# Red Thread Matchmaking Simulation
Our goal is to simulate dating dynamics as accurately as possible. We hypothesize that we can create an effective matchmaking algorithm by focusing on the following data: BMI, age, location, and gender. We will analyze our algorithm's "effectiveness" by analyzing the odds of getting a second date. 

## Python Setup
Run the following commands to get python setup correctly

In [None]:
!pip3 install numpy matplotlib geopandas contextily rtree geodatasets seaborn

## Imports

In [None]:
import numpy as np
import matplotlib.pyplot as plt
import seaborn as sns
import geopandas as gpd
from shapely.geometry import Point
import contextily as ctx
from geodatasets import get_path
from geopy.distance import great_circle

## Parameters

In [None]:
num_of_users = 1000
mean_age = 30
std_dev_age = 5
mean_bmi_men = 29.0
std_dev_bmi_men = 4.73
mean_bmi_women = 27.7
std_dev_bmi_women = 6.15
gender_distribution = [0.7, 0.3]

## Key Functions

### Calculate geographical closeness factor

In [None]:
def calculate_geographical_closeness(location1, location2):
    distance = great_circle((location1.y, location1.x), (location2.y, location2.x)).miles
    max_distance = 20  # Assume a max reasonable dating distance in NYC
    closeness_factor = 1 - min(distance, max_distance) / max_distance
    return closeness_factor

### Generate random points within a borough

In [None]:
def generate_random_points_within_borough(polygon, num_points):
    points = []
    minx, miny, maxx, maxy = polygon.bounds
    while len(points) < num_points:
        random_points = [Point(np.random.uniform(minx, maxx), np.random.uniform(miny, maxy)) for _ in range(num_points * 2)]
        for point in random_points:
            if polygon.contains(point):
                points.append(point)
                if len(points) >= num_points:
                    break
    return points

### Generate synthetic survey responses

In [None]:
def generate_survey_responses(odds):
    num_of_users = odds.shape[0]
    responses = np.zeros((num_of_users, num_of_users))
    for i in range(num_of_users):
        for j in range(i + 1, num_of_users):
            response = np.random.rand() < odds[i, j]
            responses[i, j] = responses[j, i] = response
    return responses

### BMI Classification

In [None]:
def classify_bmi(bmi):
    if bmi < 18.5:
        return 'underweight'
    elif 18.5 <= bmi < 25.0:
        return 'normal'
    elif 25.0 <= bmi < 30.0:
        return 'overweight'
    else:
        return 'obese'

### Calulate BMI compatibility factor

In [None]:
def bmi_compatibility(bmi1, bmi2):
    class1 = classify_bmi(bmi1)
    class2 = classify_bmi(bmi2)
    if class1 == class2:
        return 1.0  # Full compatibility if in the same category
    elif (class1 in ['underweight', 'normal'] and class2 in ['underweight', 'normal']) or \
         (class1 in ['overweight', 'obese'] and class2 in ['overweight', 'obese']):
        return 0.5  # Partial compatibility if in adjacent categories
    else:
        return 0.0  # No compatibility if in non-adjacent categories

### Simulate second date odds based on age, BMI, and location

In [None]:
def simulate_second_date_odds(ages, bmis, locations):
    num_of_users = len(ages)
    odds = np.zeros((num_of_users, num_of_users))

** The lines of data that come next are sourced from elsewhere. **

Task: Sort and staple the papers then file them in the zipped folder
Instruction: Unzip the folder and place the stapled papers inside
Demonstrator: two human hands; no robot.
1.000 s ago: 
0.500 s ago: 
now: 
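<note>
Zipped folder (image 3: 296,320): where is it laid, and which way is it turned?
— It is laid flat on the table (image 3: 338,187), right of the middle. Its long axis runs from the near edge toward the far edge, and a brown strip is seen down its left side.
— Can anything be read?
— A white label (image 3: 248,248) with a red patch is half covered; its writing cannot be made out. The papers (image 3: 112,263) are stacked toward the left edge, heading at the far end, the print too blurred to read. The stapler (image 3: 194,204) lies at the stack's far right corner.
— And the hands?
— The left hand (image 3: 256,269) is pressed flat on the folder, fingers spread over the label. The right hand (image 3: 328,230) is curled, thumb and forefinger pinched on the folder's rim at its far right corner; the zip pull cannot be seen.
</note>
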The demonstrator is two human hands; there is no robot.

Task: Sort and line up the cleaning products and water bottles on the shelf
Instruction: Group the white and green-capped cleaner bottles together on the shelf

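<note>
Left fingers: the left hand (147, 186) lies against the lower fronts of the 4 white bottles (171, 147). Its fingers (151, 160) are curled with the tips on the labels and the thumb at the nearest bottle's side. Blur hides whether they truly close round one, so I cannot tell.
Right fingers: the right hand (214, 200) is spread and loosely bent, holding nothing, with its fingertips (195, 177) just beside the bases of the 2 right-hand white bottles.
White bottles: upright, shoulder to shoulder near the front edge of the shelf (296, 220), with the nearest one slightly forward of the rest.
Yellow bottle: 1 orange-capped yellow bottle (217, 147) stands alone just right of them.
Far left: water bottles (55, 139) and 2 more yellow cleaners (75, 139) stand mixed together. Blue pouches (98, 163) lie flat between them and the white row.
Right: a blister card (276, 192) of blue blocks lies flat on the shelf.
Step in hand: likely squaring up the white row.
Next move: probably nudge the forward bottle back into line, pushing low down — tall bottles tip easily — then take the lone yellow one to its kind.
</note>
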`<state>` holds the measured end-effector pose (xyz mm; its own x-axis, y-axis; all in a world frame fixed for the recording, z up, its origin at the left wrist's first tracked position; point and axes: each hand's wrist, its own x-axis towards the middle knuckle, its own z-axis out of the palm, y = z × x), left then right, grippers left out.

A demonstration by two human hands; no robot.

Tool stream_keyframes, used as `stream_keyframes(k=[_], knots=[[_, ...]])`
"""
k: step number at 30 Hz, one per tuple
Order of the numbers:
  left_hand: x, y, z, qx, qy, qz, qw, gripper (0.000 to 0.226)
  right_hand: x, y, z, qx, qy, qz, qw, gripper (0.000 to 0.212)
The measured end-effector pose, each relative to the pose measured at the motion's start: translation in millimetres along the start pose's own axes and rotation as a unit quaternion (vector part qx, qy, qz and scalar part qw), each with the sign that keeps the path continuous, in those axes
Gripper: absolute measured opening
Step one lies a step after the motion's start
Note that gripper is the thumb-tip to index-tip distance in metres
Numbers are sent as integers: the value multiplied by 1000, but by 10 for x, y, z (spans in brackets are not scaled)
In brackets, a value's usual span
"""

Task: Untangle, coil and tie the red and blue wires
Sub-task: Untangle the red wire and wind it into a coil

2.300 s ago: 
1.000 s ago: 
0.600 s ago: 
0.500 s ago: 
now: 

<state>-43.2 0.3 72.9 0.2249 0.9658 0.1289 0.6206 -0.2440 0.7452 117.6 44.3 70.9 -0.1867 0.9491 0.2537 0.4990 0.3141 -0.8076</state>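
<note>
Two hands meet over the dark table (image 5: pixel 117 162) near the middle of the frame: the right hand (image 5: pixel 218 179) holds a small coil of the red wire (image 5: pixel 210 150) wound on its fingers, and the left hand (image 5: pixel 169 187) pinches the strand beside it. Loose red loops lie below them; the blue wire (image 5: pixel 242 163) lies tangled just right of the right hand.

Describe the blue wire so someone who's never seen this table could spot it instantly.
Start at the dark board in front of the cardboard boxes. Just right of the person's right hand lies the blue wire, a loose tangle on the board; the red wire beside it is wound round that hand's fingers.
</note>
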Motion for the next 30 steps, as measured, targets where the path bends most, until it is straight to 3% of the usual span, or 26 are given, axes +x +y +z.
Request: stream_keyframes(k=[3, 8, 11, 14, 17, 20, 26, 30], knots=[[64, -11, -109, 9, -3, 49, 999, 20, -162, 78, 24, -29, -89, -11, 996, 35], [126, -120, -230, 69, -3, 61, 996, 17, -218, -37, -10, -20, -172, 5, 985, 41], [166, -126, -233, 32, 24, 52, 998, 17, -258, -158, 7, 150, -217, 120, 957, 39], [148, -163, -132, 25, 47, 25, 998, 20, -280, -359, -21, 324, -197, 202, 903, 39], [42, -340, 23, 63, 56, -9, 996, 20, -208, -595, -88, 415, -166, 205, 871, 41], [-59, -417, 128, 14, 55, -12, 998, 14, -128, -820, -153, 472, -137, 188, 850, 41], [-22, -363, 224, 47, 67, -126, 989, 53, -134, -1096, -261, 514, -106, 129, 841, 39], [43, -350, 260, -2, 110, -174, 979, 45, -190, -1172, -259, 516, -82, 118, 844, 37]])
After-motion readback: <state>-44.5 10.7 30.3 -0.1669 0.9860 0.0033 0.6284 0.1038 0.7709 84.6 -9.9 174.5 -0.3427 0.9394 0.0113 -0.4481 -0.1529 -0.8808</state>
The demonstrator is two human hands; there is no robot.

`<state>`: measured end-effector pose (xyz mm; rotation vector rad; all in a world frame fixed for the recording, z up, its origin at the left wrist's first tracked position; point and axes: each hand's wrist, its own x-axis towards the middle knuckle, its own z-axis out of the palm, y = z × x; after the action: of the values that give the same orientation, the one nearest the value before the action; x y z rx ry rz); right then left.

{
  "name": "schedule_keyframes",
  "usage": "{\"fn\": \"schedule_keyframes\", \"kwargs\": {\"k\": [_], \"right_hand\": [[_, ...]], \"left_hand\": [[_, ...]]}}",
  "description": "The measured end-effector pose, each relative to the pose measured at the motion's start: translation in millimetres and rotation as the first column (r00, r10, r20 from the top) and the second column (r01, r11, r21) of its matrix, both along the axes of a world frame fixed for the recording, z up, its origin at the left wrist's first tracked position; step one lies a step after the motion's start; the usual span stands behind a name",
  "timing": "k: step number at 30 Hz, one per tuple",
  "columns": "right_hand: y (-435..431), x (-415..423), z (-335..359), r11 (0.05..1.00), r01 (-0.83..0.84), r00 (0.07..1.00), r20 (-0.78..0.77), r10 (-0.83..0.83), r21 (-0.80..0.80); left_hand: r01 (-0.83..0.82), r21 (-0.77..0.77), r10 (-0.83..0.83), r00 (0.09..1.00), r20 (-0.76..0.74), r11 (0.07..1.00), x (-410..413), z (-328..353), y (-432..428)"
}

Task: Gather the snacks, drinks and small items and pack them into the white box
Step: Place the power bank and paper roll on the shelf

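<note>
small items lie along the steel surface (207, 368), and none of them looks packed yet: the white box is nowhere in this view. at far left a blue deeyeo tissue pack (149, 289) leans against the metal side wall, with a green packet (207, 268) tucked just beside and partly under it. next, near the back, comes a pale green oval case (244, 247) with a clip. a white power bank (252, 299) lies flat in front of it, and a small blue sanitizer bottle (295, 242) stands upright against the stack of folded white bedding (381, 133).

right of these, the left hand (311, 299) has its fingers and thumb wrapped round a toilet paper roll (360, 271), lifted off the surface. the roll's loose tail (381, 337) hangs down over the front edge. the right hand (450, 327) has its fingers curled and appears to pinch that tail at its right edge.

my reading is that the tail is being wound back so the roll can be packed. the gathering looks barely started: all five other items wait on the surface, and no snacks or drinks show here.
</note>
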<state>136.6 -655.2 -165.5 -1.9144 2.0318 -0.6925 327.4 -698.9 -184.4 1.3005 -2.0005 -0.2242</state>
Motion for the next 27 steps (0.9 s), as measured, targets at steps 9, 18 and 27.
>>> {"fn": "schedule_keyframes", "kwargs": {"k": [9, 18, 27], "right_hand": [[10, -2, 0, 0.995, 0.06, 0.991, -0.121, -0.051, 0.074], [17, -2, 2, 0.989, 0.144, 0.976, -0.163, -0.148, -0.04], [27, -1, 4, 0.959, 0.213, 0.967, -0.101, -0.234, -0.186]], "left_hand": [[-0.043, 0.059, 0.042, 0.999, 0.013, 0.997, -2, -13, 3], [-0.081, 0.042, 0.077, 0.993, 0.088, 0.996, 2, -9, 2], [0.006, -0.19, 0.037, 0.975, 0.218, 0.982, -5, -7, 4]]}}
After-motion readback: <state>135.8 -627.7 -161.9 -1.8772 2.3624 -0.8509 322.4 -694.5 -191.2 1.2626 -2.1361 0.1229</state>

    for i in range(num_of_users):
        for j in range(i + 1, num_of_users):
            # Age factor: Higher compatibility for closer ages
            age_factor = max(0, 1 - abs(ages[i] - ages[j]) / 10)  # Normalize by 10 years, ensure non-negative

            # BMI factor: Compatibility based on WHO categories
            bmi_factor = bmi_compatibility(bmis[i], bmis[j])

            # Geographical closeness factor
            location_factor = calculate_geographical_closeness(locations.iloc[i], locations.iloc[j])

            # Combine factors to simulate second date odds
            odds[i, j] = odds[j, i] = age_factor * bmi_factor * location_factor
    
    return odds


### Generate random ages > 18

In [None]:
def generate_valid_ages(mean, std, num_users):
    ages = np.random.normal(mean, std, num_users)
    while any(ages < 18):
        ages[ages < 18] = np.random.normal(mean, std, np.sum(ages < 18))
    return ages

## Generate example data

In [None]:
ages = generate_valid_ages(mean_age, std_dev_age, num_of_users)
genders = np.random.choice(['Male', 'Female'], size=num_of_users, p=gender_distribution)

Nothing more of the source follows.